* Exercise description:
Count every line below that holds the word "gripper", and give the number with no other words.

* Collected material:

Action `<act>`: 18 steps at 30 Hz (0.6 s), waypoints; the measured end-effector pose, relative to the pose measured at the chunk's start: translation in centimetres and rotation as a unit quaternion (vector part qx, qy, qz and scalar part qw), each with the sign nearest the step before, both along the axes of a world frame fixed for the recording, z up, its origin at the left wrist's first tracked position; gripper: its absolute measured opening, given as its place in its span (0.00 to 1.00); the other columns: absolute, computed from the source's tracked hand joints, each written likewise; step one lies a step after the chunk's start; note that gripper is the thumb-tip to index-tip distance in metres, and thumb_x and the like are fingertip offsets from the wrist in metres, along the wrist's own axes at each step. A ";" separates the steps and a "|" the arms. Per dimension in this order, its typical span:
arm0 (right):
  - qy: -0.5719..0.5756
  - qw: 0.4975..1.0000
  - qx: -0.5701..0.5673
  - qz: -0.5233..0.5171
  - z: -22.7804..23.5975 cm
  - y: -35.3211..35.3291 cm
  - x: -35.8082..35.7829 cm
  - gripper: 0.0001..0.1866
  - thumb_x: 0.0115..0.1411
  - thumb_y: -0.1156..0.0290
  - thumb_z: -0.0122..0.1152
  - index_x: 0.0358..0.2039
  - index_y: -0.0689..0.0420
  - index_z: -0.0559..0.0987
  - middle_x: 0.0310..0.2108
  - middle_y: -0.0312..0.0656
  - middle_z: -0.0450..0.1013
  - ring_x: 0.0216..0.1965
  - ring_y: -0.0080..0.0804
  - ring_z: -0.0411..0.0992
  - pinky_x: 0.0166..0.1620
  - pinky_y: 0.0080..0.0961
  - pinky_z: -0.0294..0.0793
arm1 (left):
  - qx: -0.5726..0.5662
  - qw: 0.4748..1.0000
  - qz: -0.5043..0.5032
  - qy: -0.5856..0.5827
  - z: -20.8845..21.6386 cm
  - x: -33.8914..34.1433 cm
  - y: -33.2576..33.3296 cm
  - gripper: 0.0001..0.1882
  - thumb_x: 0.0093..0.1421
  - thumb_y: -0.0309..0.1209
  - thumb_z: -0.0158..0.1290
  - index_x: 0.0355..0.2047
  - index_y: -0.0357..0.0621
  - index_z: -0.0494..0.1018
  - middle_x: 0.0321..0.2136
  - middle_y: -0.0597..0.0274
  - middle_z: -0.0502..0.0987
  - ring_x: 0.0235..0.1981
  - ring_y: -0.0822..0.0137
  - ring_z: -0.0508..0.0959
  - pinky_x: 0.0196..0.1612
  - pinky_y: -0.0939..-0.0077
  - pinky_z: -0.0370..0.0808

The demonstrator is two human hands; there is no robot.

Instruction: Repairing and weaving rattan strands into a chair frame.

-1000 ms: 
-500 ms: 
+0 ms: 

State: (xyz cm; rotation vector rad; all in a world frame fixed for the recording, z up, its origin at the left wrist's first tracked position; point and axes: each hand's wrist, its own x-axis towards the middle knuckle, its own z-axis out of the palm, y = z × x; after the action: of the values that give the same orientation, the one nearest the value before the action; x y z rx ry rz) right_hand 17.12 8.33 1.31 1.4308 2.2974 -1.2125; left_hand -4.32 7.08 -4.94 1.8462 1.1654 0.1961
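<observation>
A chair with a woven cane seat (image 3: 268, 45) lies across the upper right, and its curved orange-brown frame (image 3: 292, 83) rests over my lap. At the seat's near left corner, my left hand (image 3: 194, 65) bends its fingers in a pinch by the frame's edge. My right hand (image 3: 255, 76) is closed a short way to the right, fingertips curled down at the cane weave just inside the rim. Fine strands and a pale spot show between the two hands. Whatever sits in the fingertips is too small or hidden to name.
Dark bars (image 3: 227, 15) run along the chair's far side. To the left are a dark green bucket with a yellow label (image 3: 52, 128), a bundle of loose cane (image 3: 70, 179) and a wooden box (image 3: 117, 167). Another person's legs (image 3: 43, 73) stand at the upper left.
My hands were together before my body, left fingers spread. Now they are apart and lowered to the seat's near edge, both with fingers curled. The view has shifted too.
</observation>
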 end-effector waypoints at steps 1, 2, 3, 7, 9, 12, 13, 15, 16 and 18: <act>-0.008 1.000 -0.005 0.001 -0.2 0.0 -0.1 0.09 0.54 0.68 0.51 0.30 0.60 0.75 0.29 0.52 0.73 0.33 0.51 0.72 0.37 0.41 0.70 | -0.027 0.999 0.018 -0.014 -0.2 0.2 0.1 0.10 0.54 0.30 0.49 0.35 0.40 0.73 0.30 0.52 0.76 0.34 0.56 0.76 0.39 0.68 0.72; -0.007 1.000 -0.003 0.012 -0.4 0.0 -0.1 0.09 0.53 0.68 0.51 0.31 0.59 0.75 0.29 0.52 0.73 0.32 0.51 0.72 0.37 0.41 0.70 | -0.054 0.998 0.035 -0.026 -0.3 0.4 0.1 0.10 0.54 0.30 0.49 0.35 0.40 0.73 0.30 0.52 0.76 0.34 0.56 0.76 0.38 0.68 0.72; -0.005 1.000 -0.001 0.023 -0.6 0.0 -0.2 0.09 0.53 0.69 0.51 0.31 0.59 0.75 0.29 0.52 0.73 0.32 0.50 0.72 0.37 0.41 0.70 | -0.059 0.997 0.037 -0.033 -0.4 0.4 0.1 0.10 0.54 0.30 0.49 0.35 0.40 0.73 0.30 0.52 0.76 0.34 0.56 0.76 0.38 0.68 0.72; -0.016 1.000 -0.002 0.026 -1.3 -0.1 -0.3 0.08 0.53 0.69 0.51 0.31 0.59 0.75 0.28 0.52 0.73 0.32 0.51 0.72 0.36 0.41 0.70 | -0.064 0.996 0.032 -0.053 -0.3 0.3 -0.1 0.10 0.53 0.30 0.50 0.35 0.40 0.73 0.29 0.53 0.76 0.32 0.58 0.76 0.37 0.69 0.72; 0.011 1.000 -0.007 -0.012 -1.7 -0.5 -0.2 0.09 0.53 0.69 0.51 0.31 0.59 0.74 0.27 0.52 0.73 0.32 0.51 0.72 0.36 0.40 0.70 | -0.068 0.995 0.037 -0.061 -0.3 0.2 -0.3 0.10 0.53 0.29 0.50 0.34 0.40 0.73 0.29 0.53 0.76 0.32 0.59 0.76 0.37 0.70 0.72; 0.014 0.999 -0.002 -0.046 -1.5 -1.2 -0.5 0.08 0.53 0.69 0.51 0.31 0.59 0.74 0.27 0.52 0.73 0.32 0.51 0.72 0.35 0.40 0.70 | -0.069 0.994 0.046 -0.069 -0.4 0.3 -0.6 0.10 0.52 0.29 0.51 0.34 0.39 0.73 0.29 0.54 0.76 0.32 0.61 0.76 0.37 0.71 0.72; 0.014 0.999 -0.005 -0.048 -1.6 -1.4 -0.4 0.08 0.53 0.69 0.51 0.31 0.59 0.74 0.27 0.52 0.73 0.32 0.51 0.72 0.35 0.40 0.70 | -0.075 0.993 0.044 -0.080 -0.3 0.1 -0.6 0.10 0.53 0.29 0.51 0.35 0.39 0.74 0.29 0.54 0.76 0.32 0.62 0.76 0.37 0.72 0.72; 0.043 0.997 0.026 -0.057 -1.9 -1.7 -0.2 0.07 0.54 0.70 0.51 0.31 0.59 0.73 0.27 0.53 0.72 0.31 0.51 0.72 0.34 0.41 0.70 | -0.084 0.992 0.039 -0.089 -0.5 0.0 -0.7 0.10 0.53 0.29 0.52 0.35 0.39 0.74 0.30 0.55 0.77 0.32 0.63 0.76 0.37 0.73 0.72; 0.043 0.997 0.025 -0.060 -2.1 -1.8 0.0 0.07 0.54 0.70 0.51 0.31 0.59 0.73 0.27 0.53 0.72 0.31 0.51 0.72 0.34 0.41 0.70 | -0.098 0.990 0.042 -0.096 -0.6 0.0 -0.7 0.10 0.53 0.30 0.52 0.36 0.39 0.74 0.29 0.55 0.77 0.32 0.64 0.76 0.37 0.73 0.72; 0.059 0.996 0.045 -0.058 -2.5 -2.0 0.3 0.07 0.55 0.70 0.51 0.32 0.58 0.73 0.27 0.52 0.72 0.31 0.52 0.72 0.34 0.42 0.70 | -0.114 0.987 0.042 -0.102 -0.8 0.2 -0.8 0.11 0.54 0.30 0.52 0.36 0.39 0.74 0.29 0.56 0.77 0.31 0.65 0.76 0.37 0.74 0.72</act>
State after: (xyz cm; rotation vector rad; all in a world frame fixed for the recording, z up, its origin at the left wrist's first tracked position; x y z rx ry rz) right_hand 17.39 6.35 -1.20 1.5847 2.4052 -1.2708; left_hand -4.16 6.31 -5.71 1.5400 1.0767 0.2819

* Problem solution:
3